> _TASK INSTRUCTIONS_
Word for word, transcribe the listing that follows, minus any pictures.

> _MATERIAL PROVIDED_

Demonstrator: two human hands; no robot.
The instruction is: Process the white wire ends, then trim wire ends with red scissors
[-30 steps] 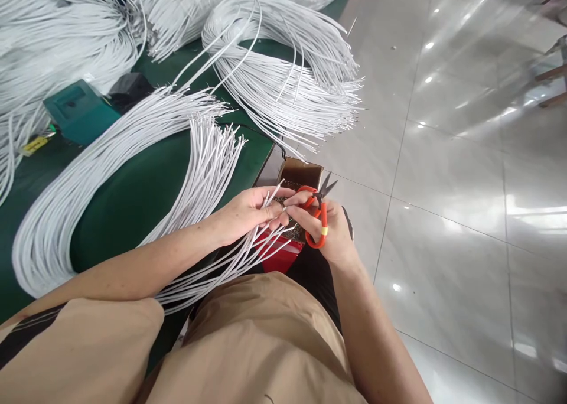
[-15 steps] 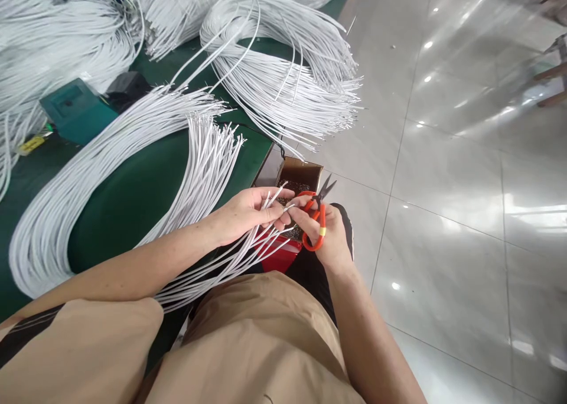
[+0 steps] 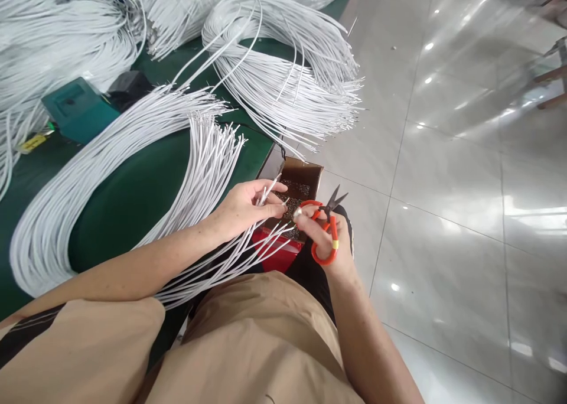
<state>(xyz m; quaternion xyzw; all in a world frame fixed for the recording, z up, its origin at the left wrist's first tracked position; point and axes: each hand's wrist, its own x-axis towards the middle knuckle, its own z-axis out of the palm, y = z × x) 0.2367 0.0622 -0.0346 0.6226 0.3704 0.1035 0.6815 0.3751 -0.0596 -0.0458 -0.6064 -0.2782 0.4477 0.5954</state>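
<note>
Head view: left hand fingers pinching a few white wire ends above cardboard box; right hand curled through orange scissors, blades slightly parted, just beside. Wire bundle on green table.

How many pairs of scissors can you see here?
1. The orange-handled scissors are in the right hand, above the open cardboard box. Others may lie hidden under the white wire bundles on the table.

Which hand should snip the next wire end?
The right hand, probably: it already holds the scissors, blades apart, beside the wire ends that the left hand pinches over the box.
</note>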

> _RESULT_
Demonstrator: two human hands; no robot.
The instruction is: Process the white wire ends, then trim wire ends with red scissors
[-30 steps] 
[-15 steps] 
[+0 steps] 
<state>(xyz m; quaternion xyzw; all in a world frame fixed for the recording, z up, its origin at the left wrist's first tracked position; point and axes: each hand's wrist, its own x-axis towards the middle knuckle, its own z-axis out of the palm, y = z × x) 0.2367 0.0622 -0.0346 0.6226 0.3704 0.1035 0.6815 0.3751 -0.0596 -0.0458 -0.6064 -0.2782 0.4477 0.5954</state>
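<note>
Head view: left hand fingers pinching a few white wire ends above cardboard box; right hand curled through orange scissors, blades slightly parted, just beside. Wire bundle on green table.

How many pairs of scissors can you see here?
1. The orange-handled scissors are in the right hand, above the open cardboard box. Others may lie hidden under the white wire bundles on the table.

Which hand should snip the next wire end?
The right hand, probably: it already holds the scissors, blades apart, beside the wire ends that the left hand pinches over the box.
</note>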

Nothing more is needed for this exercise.